Your copy of the listing should match it exactly, only without pictures.

=== Given data ===

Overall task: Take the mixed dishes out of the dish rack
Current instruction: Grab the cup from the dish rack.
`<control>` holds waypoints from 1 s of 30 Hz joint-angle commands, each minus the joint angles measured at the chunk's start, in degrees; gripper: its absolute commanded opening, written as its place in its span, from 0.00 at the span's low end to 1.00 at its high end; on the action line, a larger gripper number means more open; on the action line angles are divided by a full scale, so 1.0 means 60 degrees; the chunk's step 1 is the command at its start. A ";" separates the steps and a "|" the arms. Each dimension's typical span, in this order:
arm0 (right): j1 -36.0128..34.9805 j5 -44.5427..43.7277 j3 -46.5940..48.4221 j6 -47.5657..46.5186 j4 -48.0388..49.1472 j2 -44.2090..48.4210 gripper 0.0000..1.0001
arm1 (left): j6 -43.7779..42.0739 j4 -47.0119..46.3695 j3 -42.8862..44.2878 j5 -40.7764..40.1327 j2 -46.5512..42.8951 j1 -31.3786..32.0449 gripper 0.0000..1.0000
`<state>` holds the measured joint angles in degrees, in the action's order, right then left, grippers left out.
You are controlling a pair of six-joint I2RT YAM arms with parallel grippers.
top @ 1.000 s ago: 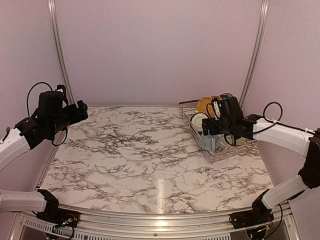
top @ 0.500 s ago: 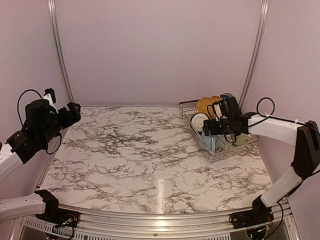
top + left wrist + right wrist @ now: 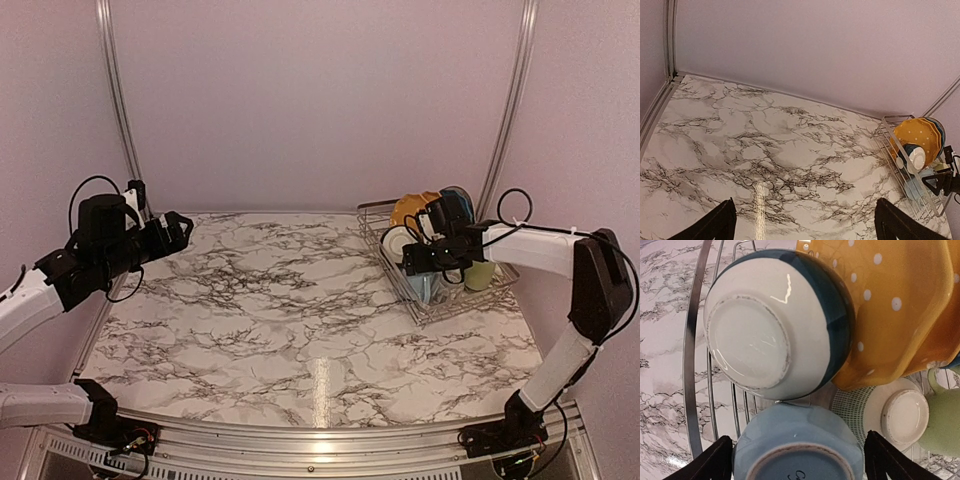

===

Task result ▸
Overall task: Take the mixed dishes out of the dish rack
Current instruction: Grab the cup from the dish rack.
`<control>` holds waypoints from 1 s of 30 Hz joint-angle commands, each minus the joint angles measured at the chunk's start, in degrees; gripper: its absolute commanded opening, written as its place in its span, from 0.00 at the span's low end to 1.00 at its high end; on the action line, a larger gripper number means more open; on the action line angles are divided by a full scale, so 1.0 means 60 degrees; the chunk's step 1 is the command at its start. A ";" separates the steps and a "|" the arms. Each dimension's typical span, in this order:
arm0 (right): j1 -36.0128..34.9805 j5 -44.5427..43.7277 j3 -46.5940..48.4221 j6 -47.5657..46.5186 j4 -48.0388..49.1472 j2 -44.2090..48.4210 gripper 0.0000..1.0001
arm1 (left): j6 -43.7779..42.0739 j4 -47.0119..46.3695 j3 -42.8862..44.2878 j5 -40.7764..40.1327 j2 -46.5512..42.8951 j1 -31.3786..32.0449 gripper 0.0000..1.0000
`<state>` holds the measured joint angles in degrees, in the action's order, right then left, grippers left out.
You are controlling a pair of six-joint I2RT YAM arms with parallel grippers.
top @ 1.000 s ago: 
top @ 0.500 s ago: 
top + left wrist + right wrist @ now: 

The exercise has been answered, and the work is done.